Bir yaz kasabaya yeni bir Tahrirat Müdürü gelir: Âgâh Bey. Âgah Bey, dünya ahvâlinden habersiz, nazariyatla büyümüş, dik başlı, kuru zevkli bir adamdır. Mülkiye’yi bitirdikten sonra Avrupa’ya kaçmış, tekrar memlekete dönmüş, dört ay Zaptiye Nezâreti tevkifhanesinde tutulduktan sonra nihayet buraya Tahrirat Müdürlüğü ile atılmıştır.

Anadolu içlerinden hanlarda kalıp köylerde yatarak memuriyetine gelirken yüreğini keder, gam kaplamış, memlekete ciddî hizmet etmeye karar vermiştir. Başının içi kasabaya indiği gün ıslahat, teşkilât, imârât gibi ağır düşüncelerle doludur. Bu küçük beldede kocaman işler görecek, herkese parmak ısırtacak eserler çıkartacaktır. Durmayacak, dinlenmeyecek, çalışacaktır… Mutasarrıftan başlayarak bütün âmir ve memurların hepsini yola getirecek, cesâretle yılmadan mücâdele edecektir. Memleketteki bu akıl almaz tembelliğe savaş açacaktır. Herkesten önce kendisi bambaşka bir memur, tam mânâsıyla avrupalı bir hükümet adamı olacaktır…

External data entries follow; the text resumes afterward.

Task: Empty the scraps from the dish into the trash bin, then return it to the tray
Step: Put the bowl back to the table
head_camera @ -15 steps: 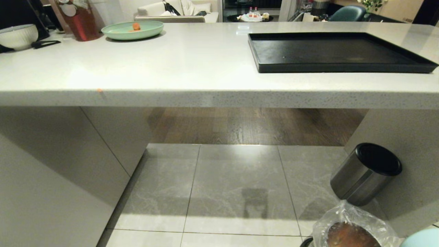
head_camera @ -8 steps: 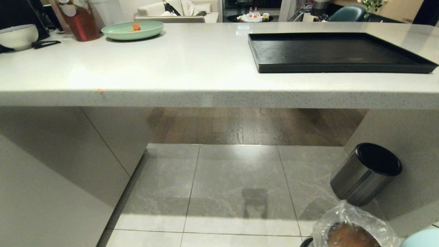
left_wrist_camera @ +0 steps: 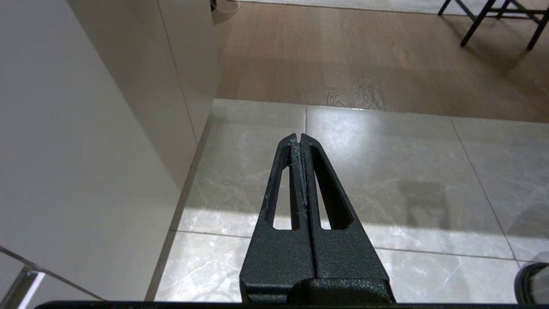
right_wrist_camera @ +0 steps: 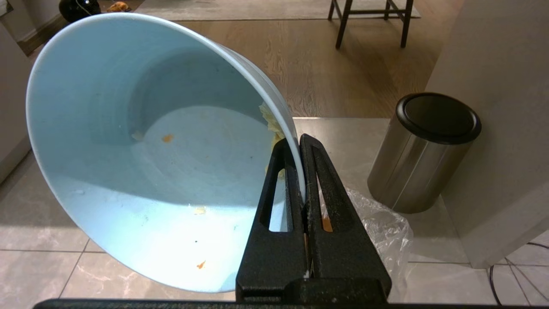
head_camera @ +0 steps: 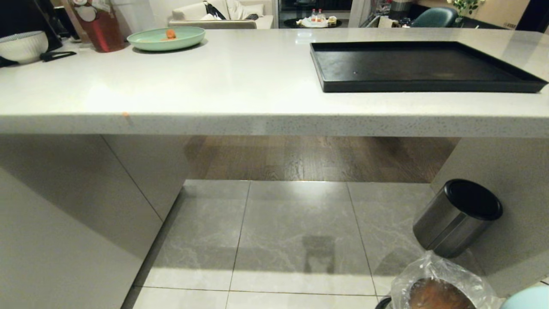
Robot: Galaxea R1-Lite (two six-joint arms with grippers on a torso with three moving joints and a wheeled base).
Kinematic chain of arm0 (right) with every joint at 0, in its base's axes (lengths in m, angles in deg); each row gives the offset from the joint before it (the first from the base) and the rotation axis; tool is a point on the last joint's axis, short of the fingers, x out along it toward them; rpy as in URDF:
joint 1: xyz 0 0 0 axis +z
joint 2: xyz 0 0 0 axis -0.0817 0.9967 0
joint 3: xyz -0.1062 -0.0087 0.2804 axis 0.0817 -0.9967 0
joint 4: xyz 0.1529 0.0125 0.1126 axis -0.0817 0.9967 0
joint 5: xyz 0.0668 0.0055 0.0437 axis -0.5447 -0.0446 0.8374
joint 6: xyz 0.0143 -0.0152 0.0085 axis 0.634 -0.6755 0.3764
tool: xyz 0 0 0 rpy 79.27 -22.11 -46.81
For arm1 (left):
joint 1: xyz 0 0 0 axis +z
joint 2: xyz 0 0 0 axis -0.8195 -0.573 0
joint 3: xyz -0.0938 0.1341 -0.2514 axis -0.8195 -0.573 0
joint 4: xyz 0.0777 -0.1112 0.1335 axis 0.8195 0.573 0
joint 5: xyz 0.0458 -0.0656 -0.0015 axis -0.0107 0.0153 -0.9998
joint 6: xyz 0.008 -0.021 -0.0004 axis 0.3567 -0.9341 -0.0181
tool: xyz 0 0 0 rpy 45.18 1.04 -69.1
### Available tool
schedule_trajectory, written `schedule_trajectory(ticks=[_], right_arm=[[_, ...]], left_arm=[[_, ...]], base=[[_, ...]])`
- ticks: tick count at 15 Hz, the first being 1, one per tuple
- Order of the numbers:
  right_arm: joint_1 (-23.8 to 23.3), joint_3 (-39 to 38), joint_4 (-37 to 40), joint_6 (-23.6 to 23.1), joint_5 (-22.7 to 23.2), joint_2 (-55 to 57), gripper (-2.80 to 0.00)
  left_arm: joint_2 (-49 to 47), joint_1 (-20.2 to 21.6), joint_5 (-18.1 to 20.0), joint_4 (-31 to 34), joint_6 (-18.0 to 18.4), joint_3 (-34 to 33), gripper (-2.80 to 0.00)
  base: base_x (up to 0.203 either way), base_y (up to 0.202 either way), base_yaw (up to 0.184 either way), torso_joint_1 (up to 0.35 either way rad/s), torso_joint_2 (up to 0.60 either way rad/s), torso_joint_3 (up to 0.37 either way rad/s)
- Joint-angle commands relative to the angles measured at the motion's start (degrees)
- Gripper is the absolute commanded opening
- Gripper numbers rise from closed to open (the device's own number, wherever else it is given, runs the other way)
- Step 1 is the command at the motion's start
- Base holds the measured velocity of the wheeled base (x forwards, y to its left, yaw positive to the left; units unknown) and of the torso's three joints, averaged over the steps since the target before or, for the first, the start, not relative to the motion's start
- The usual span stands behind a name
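In the right wrist view the pale blue dish (right_wrist_camera: 141, 171) is tilted on its side. My right gripper (right_wrist_camera: 299, 142) is shut on its rim. Of the scraps, only a few orange specks (right_wrist_camera: 167, 137) and a pale yellow bit (right_wrist_camera: 270, 122) by the rim cling inside. The trash bin's crinkled clear liner (right_wrist_camera: 381, 227) lies just beyond the fingers. From the head view, the trash bin (head_camera: 437, 292) is on the floor at the bottom right, with a sliver of the dish (head_camera: 532, 299) beside it. The black tray (head_camera: 424, 64) sits bare on the counter's right. My left gripper (left_wrist_camera: 299, 138) hangs shut over the floor tiles.
A steel cylinder with a black lid (head_camera: 456, 219) stands behind the bin, against the counter's right leg. A mint-green plate with carrot (head_camera: 166, 37), a white bowl (head_camera: 22, 45) and a red container (head_camera: 101, 25) sit at the counter's far left. The counter edge (head_camera: 274, 124) overhangs the floor.
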Motion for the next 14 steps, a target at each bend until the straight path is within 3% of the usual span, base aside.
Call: schedule_trajectory(ticks=[1, 14], right_arm=[[0.02, 0.00, -0.07, 0.01, 0.03, 0.07, -2.80], [0.02, 0.00, -0.07, -0.26, 0.03, 0.07, -2.80]], left_arm=[[-0.06, 0.02, 0.05, -0.02, -0.03, 0.00, -2.80], [-0.06, 0.02, -0.04, -0.02, -0.03, 0.00, -2.80]], base=[[0.000, 0.000, 0.000, -0.040, -0.23, -0.267], [0.000, 0.000, 0.000, 0.024, -0.42, -0.398]])
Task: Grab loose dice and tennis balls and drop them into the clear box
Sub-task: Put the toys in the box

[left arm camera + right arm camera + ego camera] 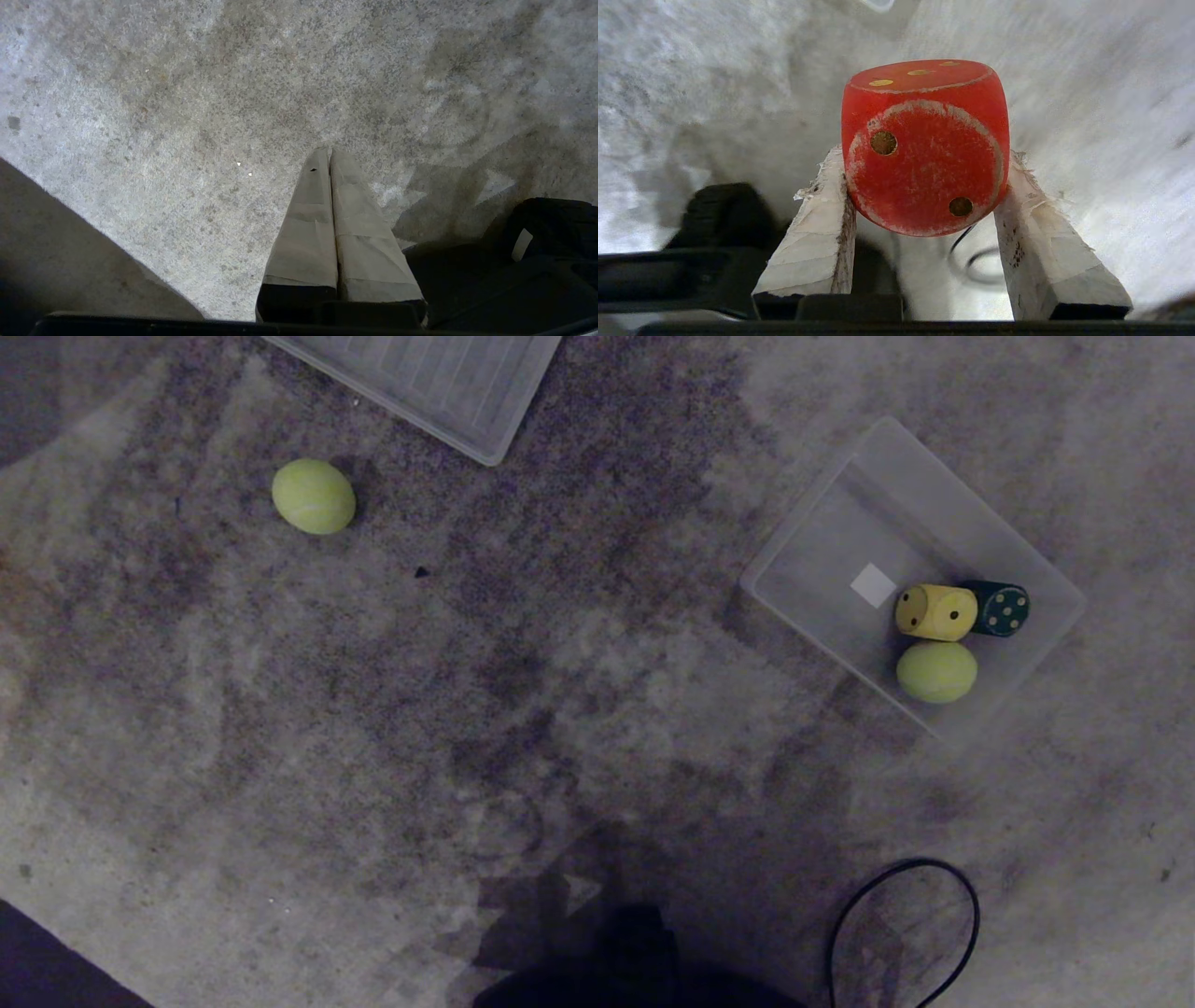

Daha ilk günü ümitsizliğe düşer: Mutasarrıf ona bu memlekette işlerin az olduğundan, rahatına bakmasından, yorgunluk almasından bahs eder. Kadı, Şeyhülİslâm Yahya’dan beyitler okuyarak aşkın safâsını, rindliğin lüzumunu anİatır. Muhasebeci, gevrek kahkahalar arasında kuru üzümden iki çekilmiş yirmi iki grado sert rakısını medheder, bal ile yapılmış baklava çeşitlerini sayar döker. Alaybeyi, lâubâli bir üslûpla Saat Meydanı’ndaki yüksek kubbeli, selâtin hamamı tarif ve oradaki hamam âlemlerini imâ eder. Önüne gelen şeftâli bahçelerinden, keyifden, zevkten dem vurur…

İkindi vakti dâireler boşalır, kalemlerde kimse kalmaz. Kâtiplere varıncaya kadar herkes, kadife palanlı, dinç, gürbüz merkeplerden birine atlayarak şeftâli bahçelerinin yolunu tutar. Âgâh Bey şaşkındır. Muhasebeci’nin: “Arzu buyurursanız bahçelere gidelim, merkep hazırlattık, eğleniriz!” teklifini derhal ve sert bir yüzle reddeder. Hükümet konağında bir başına kalır. Yalnız hükümet konağı değil, bütün kasaba ıssızdır. Sokaklarda tek tük adamlarla ninelere rastlar. Onlar da kendisine : “Herkes bahçelerde iken sen niçin buralarda dolaşıyorsun?” der gibi acâyip gözlerle bakarlar.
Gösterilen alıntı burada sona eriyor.